Questa frase, pronunciata dal garante della Costituzione, ha immediatamente diviso l’opinione pubblica. Per una parte degli osservatori e dei cittadini, è stato un saggio richiamo alla calma e alla responsabilità, l’intervento necessario di un arbitro che chiede disciplina in un momento di tensione altissima. L’intento del Colle era evidentemente quello di disinnescare lo scontro, di raffreddare il clima senza prendere esplicitamente posizione a favore di uno dei contendenti.
Per un’altra parte dell’opinione pubblica, tuttavia, la reazione è stata giudicata “tiepida” e insufficiente di fronte a quella che viene percepita come una vera e propria “crisi costituzionale”. La domanda sorge spontanea: la scelta di Mattarella è dettata da prudenza istituzionale o da una silenziosa debolezza? Il Presidente ha scelto di restare sul filo sottilissimo che separa il garante della Costituzione dal protagonista politico. Troppa riservatezza, tuttavia, rischia di essere interpretata come indifferenza o, peggio, come l’incapacità di intervenire con la necessaria fermezza quando l’equilibrio tra i poteri è minacciato. Al contrario, troppa fermezza rischierebbe di essere letta come ingerenza politica.

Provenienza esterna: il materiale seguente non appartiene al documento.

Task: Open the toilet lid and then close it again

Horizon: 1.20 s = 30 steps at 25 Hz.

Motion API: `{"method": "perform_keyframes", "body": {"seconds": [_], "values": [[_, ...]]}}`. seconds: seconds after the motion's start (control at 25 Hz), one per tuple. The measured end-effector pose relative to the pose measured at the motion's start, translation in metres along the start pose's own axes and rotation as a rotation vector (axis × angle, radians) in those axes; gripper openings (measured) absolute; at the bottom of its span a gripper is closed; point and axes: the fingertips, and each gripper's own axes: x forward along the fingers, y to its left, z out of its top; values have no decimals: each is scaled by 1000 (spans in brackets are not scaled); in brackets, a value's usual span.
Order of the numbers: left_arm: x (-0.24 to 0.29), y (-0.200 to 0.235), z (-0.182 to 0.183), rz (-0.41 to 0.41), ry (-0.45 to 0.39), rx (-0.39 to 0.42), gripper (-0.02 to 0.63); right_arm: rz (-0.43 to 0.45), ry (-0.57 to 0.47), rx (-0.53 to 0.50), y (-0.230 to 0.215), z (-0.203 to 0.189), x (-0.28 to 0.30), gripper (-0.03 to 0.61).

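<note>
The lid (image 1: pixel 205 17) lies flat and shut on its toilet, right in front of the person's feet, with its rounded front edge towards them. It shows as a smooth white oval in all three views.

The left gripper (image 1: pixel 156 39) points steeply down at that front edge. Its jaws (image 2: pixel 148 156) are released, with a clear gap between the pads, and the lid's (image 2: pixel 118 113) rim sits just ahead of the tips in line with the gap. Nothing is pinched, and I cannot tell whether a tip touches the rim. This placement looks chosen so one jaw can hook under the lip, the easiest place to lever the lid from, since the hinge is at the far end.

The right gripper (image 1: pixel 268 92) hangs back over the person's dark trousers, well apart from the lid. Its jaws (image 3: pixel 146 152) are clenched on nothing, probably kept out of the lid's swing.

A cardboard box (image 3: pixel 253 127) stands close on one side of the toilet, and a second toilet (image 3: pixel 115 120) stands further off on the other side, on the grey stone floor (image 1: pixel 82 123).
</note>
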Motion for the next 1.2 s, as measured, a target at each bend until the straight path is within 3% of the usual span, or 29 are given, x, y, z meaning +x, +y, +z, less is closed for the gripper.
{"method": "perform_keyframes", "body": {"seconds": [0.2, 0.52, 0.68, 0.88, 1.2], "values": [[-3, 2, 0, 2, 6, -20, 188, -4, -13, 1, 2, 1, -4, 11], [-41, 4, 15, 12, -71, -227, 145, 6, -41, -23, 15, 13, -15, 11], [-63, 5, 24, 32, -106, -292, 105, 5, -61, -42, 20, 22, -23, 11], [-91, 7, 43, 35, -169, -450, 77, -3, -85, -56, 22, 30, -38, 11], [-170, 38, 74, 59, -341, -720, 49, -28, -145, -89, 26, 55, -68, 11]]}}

Il ruolo di Mattarella, cruciale in questo momento, è messo in discussione proprio dalla natura della crisi. La Costituzione lo assegna a un ruolo di garante, ma cosa succede quando la “partita” tra i poteri si trasforma in “rissa”? Il suo silenzio e la sua prudenza possono essere letti come la scelta di un arbitro che non vuole sporcare il gioco, ma il paese intero osserva e il clima politico continua ad appesantirsi.

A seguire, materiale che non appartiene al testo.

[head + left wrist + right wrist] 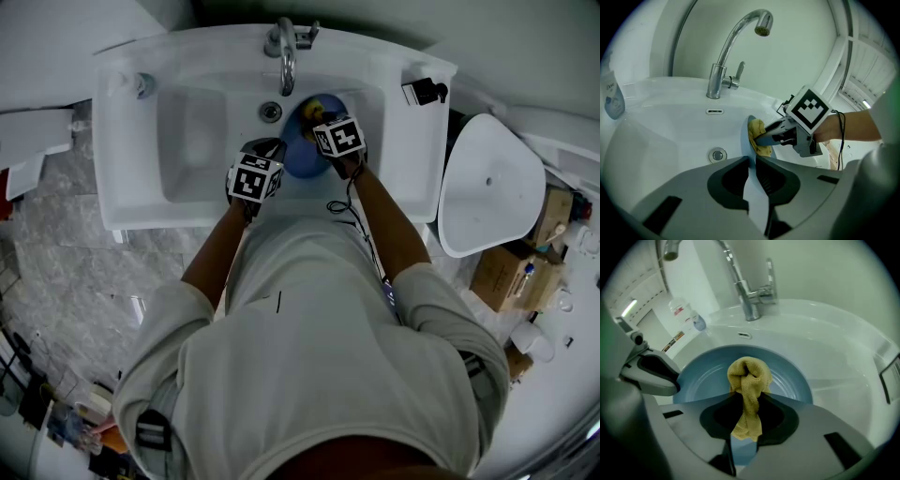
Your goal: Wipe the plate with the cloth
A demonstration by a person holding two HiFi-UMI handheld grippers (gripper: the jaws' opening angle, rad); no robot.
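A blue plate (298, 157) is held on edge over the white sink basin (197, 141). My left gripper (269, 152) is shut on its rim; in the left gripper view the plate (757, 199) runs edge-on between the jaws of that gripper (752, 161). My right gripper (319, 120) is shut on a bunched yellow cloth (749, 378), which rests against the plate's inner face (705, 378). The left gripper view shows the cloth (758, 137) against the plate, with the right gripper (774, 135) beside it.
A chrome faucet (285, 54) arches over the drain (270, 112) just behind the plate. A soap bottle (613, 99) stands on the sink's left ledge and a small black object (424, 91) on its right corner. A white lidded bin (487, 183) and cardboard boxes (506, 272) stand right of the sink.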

Il Fantasma del Deep State Tricolore
La crisi istituzionale si nutre di una percezione che va oltre i fatti: l’immagine del “deep state tricolore”. Non si tratta qui di avallare teorie complottiste da film, ma di analizzare la diffusione della sensazione che esistano “poteri occulti”, “corridoi grigi” e “archivi infiniti” dove qualcuno, non eletto e non visibile, decida il destino di un Governo manipolando i tempi di rilascio di certe notizie.
La domanda retorica che alimenta questa sensazione è devastante: perché certi scandali e inchieste che coinvolgono la politica sembrano esplodere sempre e solo quando al governo c’è il centrodestra? È pura coincidenza statistica o, come suggerisce la narrativa governativa, c’è una regia dietro? La mancanza di una risposta definitiva alimenta l’opacità e logora inesorabilmente la fiducia. Quando la toga sembra scrivere una sceneggiatura da distribuire al momento più opportuno, il cittadino perde la bussola e inizia a dubitare dell’imparzialità dello Stato.

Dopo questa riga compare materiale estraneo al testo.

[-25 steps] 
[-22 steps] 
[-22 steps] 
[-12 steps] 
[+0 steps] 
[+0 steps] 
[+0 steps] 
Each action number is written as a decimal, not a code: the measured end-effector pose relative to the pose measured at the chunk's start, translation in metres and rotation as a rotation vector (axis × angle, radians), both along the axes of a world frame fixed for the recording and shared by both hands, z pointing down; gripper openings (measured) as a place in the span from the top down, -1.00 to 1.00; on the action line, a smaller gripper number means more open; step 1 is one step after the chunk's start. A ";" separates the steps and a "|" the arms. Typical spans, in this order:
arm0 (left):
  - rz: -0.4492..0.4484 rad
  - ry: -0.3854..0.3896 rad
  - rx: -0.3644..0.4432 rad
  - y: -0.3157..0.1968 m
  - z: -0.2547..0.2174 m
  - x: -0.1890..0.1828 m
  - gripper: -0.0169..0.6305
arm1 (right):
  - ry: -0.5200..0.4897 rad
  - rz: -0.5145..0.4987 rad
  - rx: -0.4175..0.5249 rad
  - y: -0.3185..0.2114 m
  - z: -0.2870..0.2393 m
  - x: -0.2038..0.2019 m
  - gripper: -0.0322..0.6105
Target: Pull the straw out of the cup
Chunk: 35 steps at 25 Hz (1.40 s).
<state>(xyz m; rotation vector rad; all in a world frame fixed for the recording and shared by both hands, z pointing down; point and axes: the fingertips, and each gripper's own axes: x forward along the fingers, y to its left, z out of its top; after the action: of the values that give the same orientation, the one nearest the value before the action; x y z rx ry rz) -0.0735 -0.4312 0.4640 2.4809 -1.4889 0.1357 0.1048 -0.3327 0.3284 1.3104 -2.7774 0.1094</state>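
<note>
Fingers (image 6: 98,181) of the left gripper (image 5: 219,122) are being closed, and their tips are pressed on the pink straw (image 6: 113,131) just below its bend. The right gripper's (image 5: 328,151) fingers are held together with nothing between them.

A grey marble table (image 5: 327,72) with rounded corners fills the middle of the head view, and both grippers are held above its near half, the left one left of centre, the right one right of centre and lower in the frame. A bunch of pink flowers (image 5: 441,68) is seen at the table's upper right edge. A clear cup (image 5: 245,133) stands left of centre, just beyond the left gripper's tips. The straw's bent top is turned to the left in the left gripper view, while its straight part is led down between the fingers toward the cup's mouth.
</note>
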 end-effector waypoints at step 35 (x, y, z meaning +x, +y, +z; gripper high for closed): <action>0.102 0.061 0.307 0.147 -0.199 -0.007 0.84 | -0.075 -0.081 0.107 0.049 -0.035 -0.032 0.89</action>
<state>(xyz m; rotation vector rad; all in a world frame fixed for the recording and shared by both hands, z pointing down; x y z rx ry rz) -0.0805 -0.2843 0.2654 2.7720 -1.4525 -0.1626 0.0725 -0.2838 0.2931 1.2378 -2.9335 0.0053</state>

La Posta in Gioco: La Credibilità dello Stato
La posta in gioco in questo scontro non potrebbe essere più alta. Non è solo un braccio di ferro interno alla politica, ma un attacco diretto alla credibilità dello Stato. Se i cittadini iniziano a credere che la giustizia è politicizzata o che la politica cerca di delegittimare la giustizia, il pilastro fondamentale della democrazia – la fiducia nelle istituzioni – rischia di crollare.
Un conflitto prolungato tra Governo e Magistratura comporta conseguenze drammatiche per il Paese. Rallenta l’azione politica, crea incertezza giuridica per gli investitori e, cosa più grave, allontana i cittadini dalla partecipazione democratica, aumentando l’apatia e il cinismo. Alla fine, chi paga il prezzo di questa battaglia non sono i politici, non i magistrati e nemmeno il Colle: a pagare siamo noi cittadini, costretti a vivere in un Paese dove l’instabilità e la sfiducia rischiano di diventare la normalità.
Perché il sistema democratico possa sopravvivere a questa tempesta, è fondamentale ripristinare il confine che si è fatto troppo sfumato: la giustizia deve restare indipendente, la politica deve essere responsabile nel criticare ma non delegittimare, e il Presidente della Repubblica deve continuare a garantire un equilibrio che, oggi più che mai, sembra precario. La domanda rimane: questa è una fase passeggera di assestamento o l’inizio di una nuova stagione in cui il confine tra toga e politica si dissolve? La risposta a questa domanda deciderà il futuro della Repubblica.